L’AID en quête de textes fondateurs

« Ce n’est pas parce que l’innovation est à la mode que l’innovation est une mode », rappelait le directeur de la jeune Agence de l’innovation de défense (AID), Emmanuel Chiva, ce mercredi devant la Commission de la défense nationale du Sénat. Bien au contraire, l’innovation de défense « Made in France » se veut être une lame de fond dont la cohérence et la durabilité reposent sur un pilotage et des leviers agiles et audacieux, bientôt consolidés par l’arrivée de trois documents fondateurs.

 

(Crédit photo: Ministère des Armées/AID)

(Crédit photo: Ministère des Armées/AID)

 

« Il faut oser », « accélérer » et « imaginer », martèle Chiva. Le chemin sera long mais l’AID, forte d’une centaine d’employés – dont 38% de femmes – et d’un budget annuel de 1,2Md€, se donne progressivement les moyens indispensables à l’accomplissement de ce triptyque d’objectifs, à commencer par l’élaboration d’un corpus de textes fondateurs.

 

L’agence planche, premièrement, sur un « plan stratégique » qui donnera les leviers nécessaire pour faire émerger l’innovation et la valoriser. Ce plan sera accompagné d’un « Document d’orientation de l’innovation de défense » (DOID) destiné à structurer l’innovation planifiée et à définir les grandes priorités de l’innovation ouverte en cristallisant les grands objectifs stratégiques qui permettront de traduire la politique globale de soutien à l’innovation. Il traitera notamment de la préparation des grands programmes structurant ayant dernièrement défrayé la chronique, à savoir le SCAF, le PANG, le MGCS. Ce DOID fixera en outre les efforts dans les grands domaines innovants, que sont l’intelligence artificielle, la robotique, le cyber et le renseignement. Enfin, une instruction ministérielle de l’innovation de défense définira les processus et la gouvernance de l’innovation au sein du ministère des Armées avec un accent particulier mis sur l’innovation ouverte. De nombreux modes d’actions sont encore en cours d’élaboration en vue d’une présentation en avril à la ministre des Armées, Florence Parly, précise Chiva.

 

Bien qu’ardemment attendus, ces documents n’étaient pour autant pas au coeur de la présentation offerte aux sénateurs par le directeur de l’AID. En revanche, celui-ci s’est attardé sur la gouvernance de l’agence, dont certaines composantes se sont récemment étoffées, ou sont appelées à le faire dans un futur proche. C’est tout d’abord le cas du pôle « Innovation ouverte » qui, tout en s’appuyant sur des mécanismes anciens (RAPID, Astrid, etc), fait la part belle à l’innovation participative avec une nouvelle cellule dédiée. Celle-ci sera prochainement renforcée par la mise en place de référents innovation au sein des forces et des laboratoires « qui vont contribuer à faire émerger et à accompagner les projets », annonce Chiva. L’AID prévoit en outre la mise en place d’une véritable politique d’entrepreunariat au sein du ministère des Armées « afin d’encourager les initiatives » en coopération avec tous les acteurs clé, que sont la DGA, le SGA, et les Armées. Si elle n’en est aujourd’hui qu’au stade préliminaire, cette politique permettra à terme, selon Chiva, de mieux prendre en compte « les spécificités qui sont liées au statut militaire ».

 

Une fois l’innovation créée, mûrie et apte à l’industrialisation, reste à la vendre.
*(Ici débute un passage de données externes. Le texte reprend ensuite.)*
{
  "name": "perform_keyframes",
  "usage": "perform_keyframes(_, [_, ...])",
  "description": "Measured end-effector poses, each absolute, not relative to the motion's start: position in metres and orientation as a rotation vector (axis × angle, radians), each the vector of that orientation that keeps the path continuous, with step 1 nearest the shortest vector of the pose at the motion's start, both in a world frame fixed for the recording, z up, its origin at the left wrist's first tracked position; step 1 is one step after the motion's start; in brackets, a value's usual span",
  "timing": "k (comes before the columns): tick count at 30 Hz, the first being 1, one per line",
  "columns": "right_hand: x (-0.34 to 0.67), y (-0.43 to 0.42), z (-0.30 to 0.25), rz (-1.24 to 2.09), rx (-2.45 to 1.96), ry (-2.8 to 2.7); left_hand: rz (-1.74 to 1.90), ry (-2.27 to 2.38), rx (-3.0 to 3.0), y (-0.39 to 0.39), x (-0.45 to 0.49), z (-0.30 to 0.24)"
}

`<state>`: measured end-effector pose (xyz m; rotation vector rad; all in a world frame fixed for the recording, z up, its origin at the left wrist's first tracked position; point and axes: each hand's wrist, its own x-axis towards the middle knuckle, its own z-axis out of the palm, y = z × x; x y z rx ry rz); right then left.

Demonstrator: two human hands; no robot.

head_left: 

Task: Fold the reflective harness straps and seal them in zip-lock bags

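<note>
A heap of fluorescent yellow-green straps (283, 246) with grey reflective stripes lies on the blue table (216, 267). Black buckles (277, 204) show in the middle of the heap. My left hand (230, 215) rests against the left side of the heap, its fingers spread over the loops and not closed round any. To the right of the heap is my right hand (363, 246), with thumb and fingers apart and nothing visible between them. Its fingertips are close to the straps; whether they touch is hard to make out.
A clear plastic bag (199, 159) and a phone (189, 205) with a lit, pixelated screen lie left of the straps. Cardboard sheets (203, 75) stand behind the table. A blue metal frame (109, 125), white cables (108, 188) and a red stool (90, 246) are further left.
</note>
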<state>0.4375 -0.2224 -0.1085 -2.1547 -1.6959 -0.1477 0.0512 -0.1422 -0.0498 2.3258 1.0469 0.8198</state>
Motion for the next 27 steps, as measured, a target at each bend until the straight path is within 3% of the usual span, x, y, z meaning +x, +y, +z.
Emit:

Étape des plus critiques, l’achat d’une innovation par l’utilisateur « reste un frein à l’innovation, c’est potentiellement un facteur de frustration pour les innovateurs ». Le service des achats de la DGA a en conséquence créé début 2019 une cellule « acquisition innovation » dédiée à l’AID et hébergée en son sein, et qui passera et exécutera les marchés « pour des projets d’accélération de l’innovation portés en propre par l’agence et en particulier pour les besoins de réactivité et de flexibilité du pôle ‘innovation ouverte’ ». De même, cette cellule devra s’interroger sur l’adaptation des dispositifs et des vecteurs contractuels existants afin qu’ils répondent mieux aux contraintes présentes et futures vécues par les innovateurs.

 

« L’objectif est complexe », admet Chiva, car « il signifie de passer d’une culture du zéro risque à une culture de la maîtrise du risque, puisque le risque fait partie inhérente de l’innovation ». À l’instar de la DARPA américaine, l’AID doit dès maintenant s’attacher à transformer la crainte de l’échec en son encouragement, procédé idéal pour motiver les inventeurs potentiellement frileux à sortir du bois. Car si l’intelligence et, parfois, la chance, permettent d’allumer la flamme de l’innovation, seule la persévérance est susceptible de l’entretenir.